■ What is expected
The full listing is to be returned exactly as given, but without pictures.

☆ ☆ ☆

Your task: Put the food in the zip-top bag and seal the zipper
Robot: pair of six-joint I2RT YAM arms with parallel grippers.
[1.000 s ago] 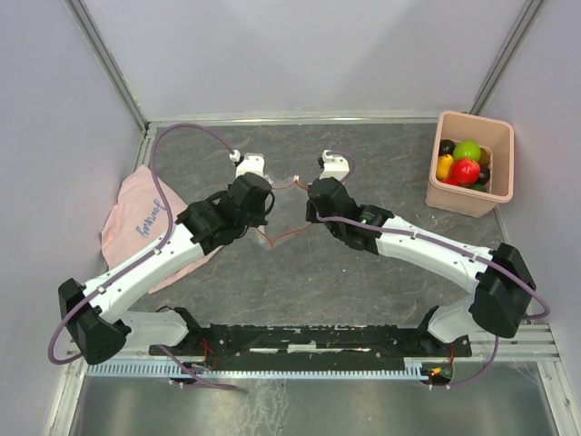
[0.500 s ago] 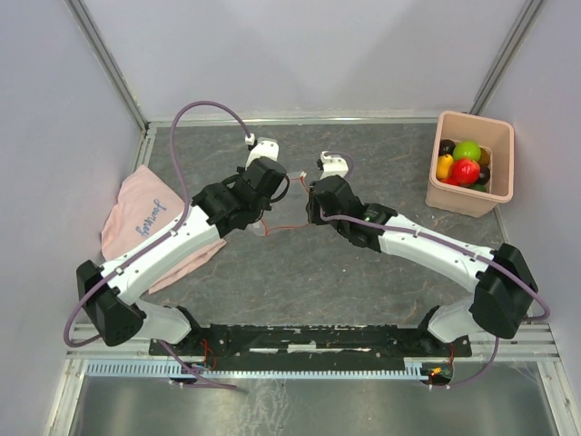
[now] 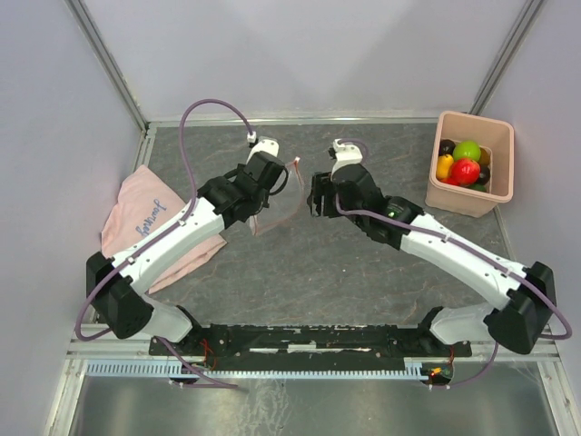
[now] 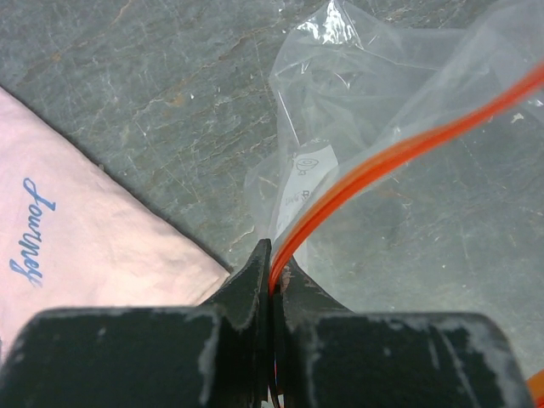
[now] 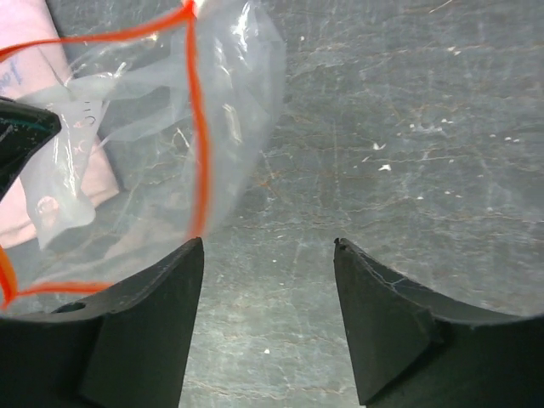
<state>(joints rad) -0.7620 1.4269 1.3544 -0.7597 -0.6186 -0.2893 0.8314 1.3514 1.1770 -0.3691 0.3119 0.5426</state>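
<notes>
Zip-top bag (image 4: 340, 127): clear, crinkled plastic with a white label, empty, at the left-centre of the worktop (image 3: 363, 272). Zipper (image 4: 382, 161): thin red-orange strip along the mouth, nipped at one end by the closed left pincer (image 4: 272, 280); the mouth appears unsealed. Food (image 3: 465, 163): glossy green, red, yellow and dark purple pieces heaped in the pink bin (image 3: 461, 200), well apart from the bag.

**Q:** Left gripper (image 4: 270, 257) state?
**A:** My jaws are pressed together, pinching the zipper (image 4: 382, 160). My arm is stretched forward and angled inward.

**Q:** Right gripper (image 5: 268, 246) state?
**A:** My jaws stand apart, gripping nothing. My arm is stretched forward and angled inward.
</notes>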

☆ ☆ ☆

■ Task solution
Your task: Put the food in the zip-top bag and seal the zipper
Robot: pair of six-joint I2RT YAM arms with parallel grippers.
[1.000 s ago] 
[0.500 s ago] 
[now] 
[now] 
[now] 
<state>(joints rad) -0.7620 1.4269 1.3544 -0.7597 -0.6186 -0.2893 0.8314 1.3514 1.1770 -0.3691 0.3119 0.5426</state>
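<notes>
Zip-top bag (image 4: 340, 127): clear, crinkled plastic with a white label, empty, at the left-centre of the worktop (image 3: 363, 272). Zipper (image 4: 382, 161): thin red-orange strip along the mouth, nipped at one end by the closed left pincer (image 4: 272, 280); the mouth appears unsealed. Food (image 3: 465, 163): glossy green, red, yellow and dark purple pieces heaped in the pink bin (image 3: 461, 200), well apart from the bag.

**Q:** Left gripper (image 4: 270, 257) state?
**A:** My jaws are pressed together, pinching the zipper (image 4: 382, 160). My arm is stretched forward and angled inward.

**Q:** Right gripper (image 5: 268, 246) state?
**A:** My jaws stand apart, gripping nothing. My arm is stretched forward and angled inward.
</notes>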

Work on this exercise is done.